Когда посланец Клодии удалился с ответом, Катулл усмехнулся: „Она надеется снова сделать меня легковерным искателем ее любви. Напрасно, кудрявому Амуру больше не удастся наступить мне на голову…“ Последнее он сказал как-то неловко и смущенным голосом.
Во время длительного перерыва, пока арену готовили к кулачному бою и гимнастическим состязаниям, Катулл поднялся и объявил, что ему нужно поговорить о покупке загородного дома со служащим банкирской конторы. Он пошел между рядами и затерялся в толпе. На свое место Катулл не возвратился. Сначала мы увлеклись зрелищем бойцов, наносивших друг другу удары кулаками, обернутыми в ремни, потом забеспокоились. „Не понимаю, — сказал сердито Корнифиций, — как можно быть таким слабовольным и не иметь хоть на пол-унции гордости!“ — „Может, он все-таки договаривается с агентом банкира…“ — возразил я. „Погляди туда“, — насмешливо перебил меня Корнифиций. Я посмотрел: место Клодии пустовало».

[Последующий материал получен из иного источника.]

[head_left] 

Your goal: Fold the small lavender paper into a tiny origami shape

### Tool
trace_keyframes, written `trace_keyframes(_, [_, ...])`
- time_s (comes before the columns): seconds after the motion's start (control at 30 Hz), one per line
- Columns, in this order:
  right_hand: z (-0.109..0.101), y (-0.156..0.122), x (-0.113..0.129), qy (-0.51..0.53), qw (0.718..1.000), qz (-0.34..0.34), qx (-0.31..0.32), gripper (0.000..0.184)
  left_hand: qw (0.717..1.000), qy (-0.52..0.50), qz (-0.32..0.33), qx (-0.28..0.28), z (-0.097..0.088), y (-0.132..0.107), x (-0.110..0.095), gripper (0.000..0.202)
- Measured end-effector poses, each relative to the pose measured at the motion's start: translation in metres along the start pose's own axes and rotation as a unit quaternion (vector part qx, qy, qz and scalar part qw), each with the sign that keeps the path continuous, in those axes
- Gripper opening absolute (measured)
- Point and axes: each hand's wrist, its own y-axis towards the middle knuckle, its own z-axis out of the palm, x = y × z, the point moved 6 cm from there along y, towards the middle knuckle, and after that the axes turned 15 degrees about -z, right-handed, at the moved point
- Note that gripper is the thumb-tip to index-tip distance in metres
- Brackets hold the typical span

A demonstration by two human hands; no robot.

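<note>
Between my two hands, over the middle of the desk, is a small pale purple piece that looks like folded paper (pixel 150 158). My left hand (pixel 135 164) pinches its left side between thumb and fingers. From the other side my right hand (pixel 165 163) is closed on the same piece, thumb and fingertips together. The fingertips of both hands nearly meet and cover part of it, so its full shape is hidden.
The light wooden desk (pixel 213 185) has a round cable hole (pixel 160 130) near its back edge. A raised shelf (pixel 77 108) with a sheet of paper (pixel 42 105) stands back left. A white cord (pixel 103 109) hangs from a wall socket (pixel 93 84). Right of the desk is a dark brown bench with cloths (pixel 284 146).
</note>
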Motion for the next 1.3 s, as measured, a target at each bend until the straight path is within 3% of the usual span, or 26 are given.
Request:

Так Валерий Катон закончил пространное описание не слишком примечательного случая, происшедшего с одним из его друзей, Гаем Катуллом из Вероны, в праздник Эквирий, посвященный Марсу-коннику.
Несколько позже он приписал:
«Катулл и правда купил скромный дом на границе Сабинского и Тибурского округов, в двадцати милях от Рима. Видимо, он успешно договорился о ссуде со служащим банкирской конторы. Но сегодня мой клиент Мульвий, человек хитрый и большой проныра, рассказал мне, как в тот самый день, выйдя из цирка, увидел Катулла, садившегося в чью-то великолепную лектику с плотно закрытыми занавесками».